Throughout Euskadi, or the Basque Country, the roof tiles reflect the ownership of the property. Each caserío has a name. Sometimes it is called after the family who live or lived there, while with others the name has no apparent meaning, having developed over the centuries. Candida’s and her brothers’ and sister’s caserío, for example, used to be known as Pagaduzuarza, then as Pagadizu, and eventually, by its present name, Pasus. Apparently the meaning is unknown. Pasus is situated in the mountain just a few kilometres from the village of Villabona in the province of Guipúzcoa. This caserío sits in a gentle hollow where several slopes meet and protect it from the winter winds. Nearby, there are always two or three small stacks of hay drying around poles to feed the animals during the winter. When the light falls, they look like large protective soldiers or characters from Don Quixote. Walnut trees, bearing green fruit in spring, line the road leading to the classical, somewhat austere house built some four hundred years ago; it is probably one of the oldest caseríos in the area. The pitched roof is of irregular hand made tiles and its two sides are slightly different in size. Part of the mortar is missing from the façade of the building and the stone shows through its worn, grey sides. Yet, it is very much a working farmhouse. To the left of the main doorway stands the cowshed. The front façade is unadorned with no painted brown, green, or red shutters, varnished beams or noble escutcheons and shields as reminders of past adventures or seas sailed. Instead there are six plain windows and the front door, shaded in summer by a beautiful mature vine. But the Basque farmhouse is not merely a building, it consists of the people and animals who live there, the fields which belong to it, the kitchen garden which feeds it. Furthermore, it represents a desire to achieve an almost impenetrable and self-sufficient unit.

Strictly speaking, Pasus might be considered an atypical farm. The parents of the Lasa brothers and sisters died many years ago and apart from one who married, the rest live together in the caserío. They are all unmarried and share their lives and inheritance. In this case there was no mayorazgo, the system whereby a chosen son inherits everything in exchange for staying to work the family farm. In no circumstances can it be divided up.

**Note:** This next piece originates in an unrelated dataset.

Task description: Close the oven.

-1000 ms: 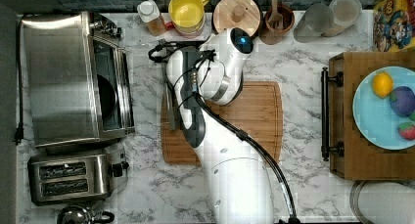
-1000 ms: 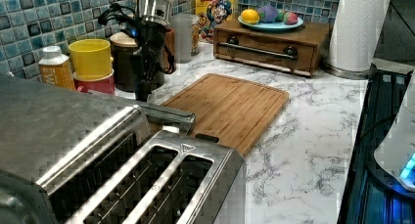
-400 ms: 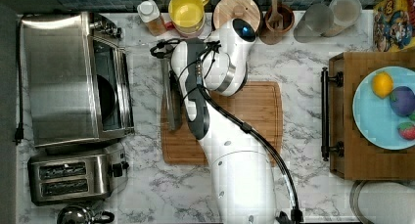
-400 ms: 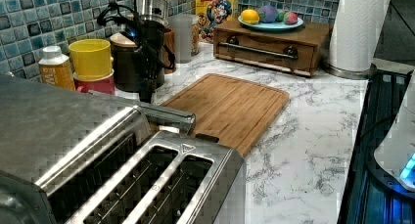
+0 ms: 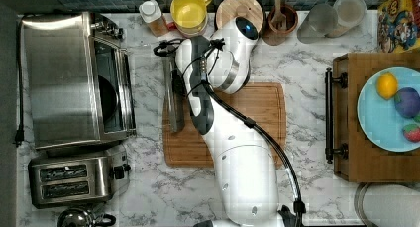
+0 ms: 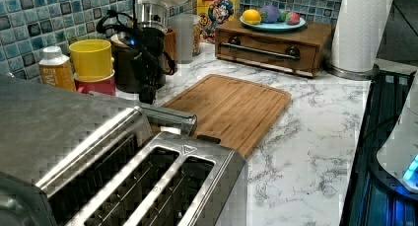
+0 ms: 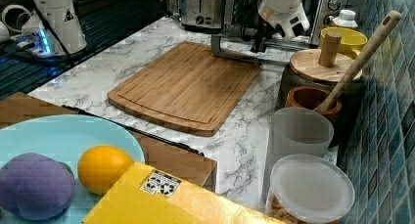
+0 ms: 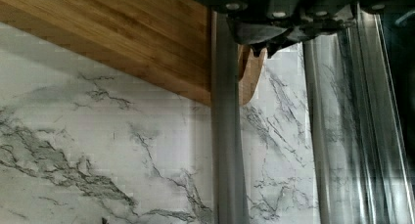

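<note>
1. Steel makes up the oven, a big shiny box. It sits on the far side of its own handle from the end effector, at the top view's left.
2. Its glass door is down and open. The marble shows through the glass, and the inside of the oven is dark.
3. The long metal handle of the door sticks out over the edge of the wooden cutting board. In the left view the handle lies just under the dark end effector.
4. The end effector is right at the handle, near the end closest to the wall tiles. I cannot tell if it is spread or pressed together.
5. The white arm reaches to it across the cutting board.
6. A yellow cup and a small white bottle stand near the end effector, by the wall.
7. A smaller toaster with two slots sits beside the oven, farther from the end effector.
8. The surface is white marble with grey lines.
9. Well apart from the end effector, past the cutting board, a wooden box holds a blue plate with fruit on it.
</note>
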Available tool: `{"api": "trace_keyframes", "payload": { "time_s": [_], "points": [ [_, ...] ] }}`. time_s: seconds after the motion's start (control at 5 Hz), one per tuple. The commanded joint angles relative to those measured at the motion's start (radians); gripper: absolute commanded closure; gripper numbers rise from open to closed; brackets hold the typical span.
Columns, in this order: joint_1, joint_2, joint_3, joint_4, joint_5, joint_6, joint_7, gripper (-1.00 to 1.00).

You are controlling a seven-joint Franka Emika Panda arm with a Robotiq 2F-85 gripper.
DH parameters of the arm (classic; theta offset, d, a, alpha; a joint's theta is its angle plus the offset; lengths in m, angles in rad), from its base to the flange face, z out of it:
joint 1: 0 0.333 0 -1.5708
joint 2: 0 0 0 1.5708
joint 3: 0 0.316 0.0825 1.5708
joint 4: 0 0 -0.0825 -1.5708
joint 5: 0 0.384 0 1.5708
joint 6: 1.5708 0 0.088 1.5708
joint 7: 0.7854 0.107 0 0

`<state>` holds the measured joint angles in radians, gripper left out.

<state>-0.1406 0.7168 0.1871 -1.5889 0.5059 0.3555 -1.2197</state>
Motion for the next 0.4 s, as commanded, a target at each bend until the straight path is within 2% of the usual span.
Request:
{"api": "trace_keyframes", "payload": {
  "time_s": [0.2,0.4],
  "points": [
    [0.042,-0.090,0.060,0.000,0.067,0.030,0.067,1.00],
    [0.036,-0.183,0.097,-0.048,0.108,0.036,0.039,1.00]
  ]
}}
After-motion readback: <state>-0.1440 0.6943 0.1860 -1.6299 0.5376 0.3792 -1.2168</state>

There are also a nephew and niece who spend more time in Pasus than in their own houses. At Pasus it is the eldest sister and brother, Pepita and Millán, who make the decisions and Millán, the man who has the final word, except in purely domestic matters. It is the man who deals with the stock and machinery, sowing the crops and cutting the hay, caring for the cows and pigs. They also make the cider. The woman takes care of the kitchen and the house, the kitchen garden and the hens and hundreds of other household tasks.

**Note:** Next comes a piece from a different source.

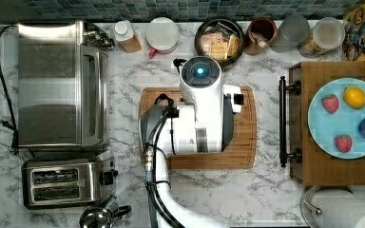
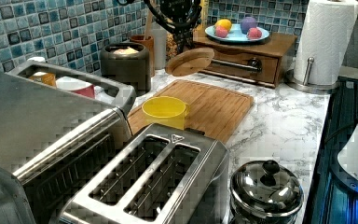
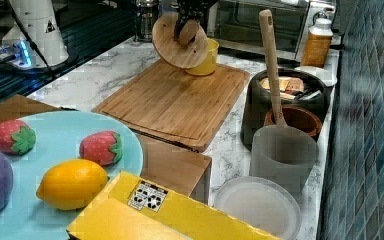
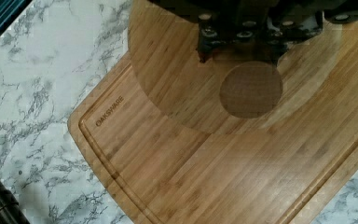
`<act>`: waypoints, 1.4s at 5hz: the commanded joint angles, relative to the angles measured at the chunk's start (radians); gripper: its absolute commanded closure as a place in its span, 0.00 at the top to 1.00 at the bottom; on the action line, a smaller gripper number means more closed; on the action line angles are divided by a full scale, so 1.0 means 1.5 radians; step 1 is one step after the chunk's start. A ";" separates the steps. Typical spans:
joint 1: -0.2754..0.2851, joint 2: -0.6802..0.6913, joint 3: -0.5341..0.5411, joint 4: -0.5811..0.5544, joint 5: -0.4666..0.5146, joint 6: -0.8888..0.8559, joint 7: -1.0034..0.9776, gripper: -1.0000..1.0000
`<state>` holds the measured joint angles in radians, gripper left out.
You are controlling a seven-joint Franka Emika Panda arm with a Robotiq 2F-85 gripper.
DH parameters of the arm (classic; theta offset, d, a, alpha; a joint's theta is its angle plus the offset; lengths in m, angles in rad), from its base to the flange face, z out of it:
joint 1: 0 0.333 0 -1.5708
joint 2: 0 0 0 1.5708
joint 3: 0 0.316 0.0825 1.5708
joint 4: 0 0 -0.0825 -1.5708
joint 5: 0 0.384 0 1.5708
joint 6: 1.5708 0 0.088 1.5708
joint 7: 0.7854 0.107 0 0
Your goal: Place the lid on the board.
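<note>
While the yellow cup stood on the board's near-left corner in the left view, we saw bare bamboo spread rightward to its grooved edge. Our gripper was clamped on the knob of the round wooden lid, held tilted, clear above the board
</note>
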<state>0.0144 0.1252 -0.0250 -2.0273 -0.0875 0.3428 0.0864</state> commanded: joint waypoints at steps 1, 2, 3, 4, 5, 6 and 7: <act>-0.019 -0.153 -0.039 -0.118 -0.066 0.145 0.079 0.00; -0.019 -0.159 -0.047 -0.154 -0.106 0.179 0.109 0.00; -0.024 -0.164 -0.051 -0.179 -0.128 0.207 0.131 0.00; -0.036 -0.183 -0.052 -0.230 -0.179 0.275 0.182 0.00; -0.039 -0.182 -0.061 -0.261 -0.218 0.320 0.225 0.00; -0.045 -0.167 -0.061 -0.276 -0.265 0.360 0.267 0.00; -0.046 -0.143 -0.075 -0.285 -0.240 0.414 0.239 0.00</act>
<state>-0.0464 -0.0414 -0.1310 -2.5020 -0.4756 0.8799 0.4329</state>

All the land surrounding the house and much that is out of sight, belongs to Pasus; to the right is a large field planted with mangels and bordered by a row of apple trees. Some are the varieties thought best for cidermaking, others provide cooking apples. Next to the mangels is a field of turnips, with a patch of spare ground lying fallow, and another of potatoes. Opposite the house just beyond the road, is the kitchen garden, the women’s domain. They plant and tend it, then prepare its fresh greens and root vegetables in the kitchen. However the farm’s main income derives from meat and milk, most of which is sold to the dairy in the valley for a low but secure price. In addition, Cándida sells her few litres of milk every morning in the village.

There is a great difference between life in winter and in summer. In summer it is still light until half-past ten at night, whereas in winter they are ready to sit down to dinner at seven o’clock in the evening. ‘We simply work until the light has gone’, explains Millán. The brothers share out all the tasks. The cows are milked twice a day, morning and night. In the morning, after milking, they are driven out to graze. In summer the grass must be mowed nearly every day to provide fodder for the animals during the winter. In spring potatoes, maize and beans are planted, the latter amongst the maize plants so that they can climb up them.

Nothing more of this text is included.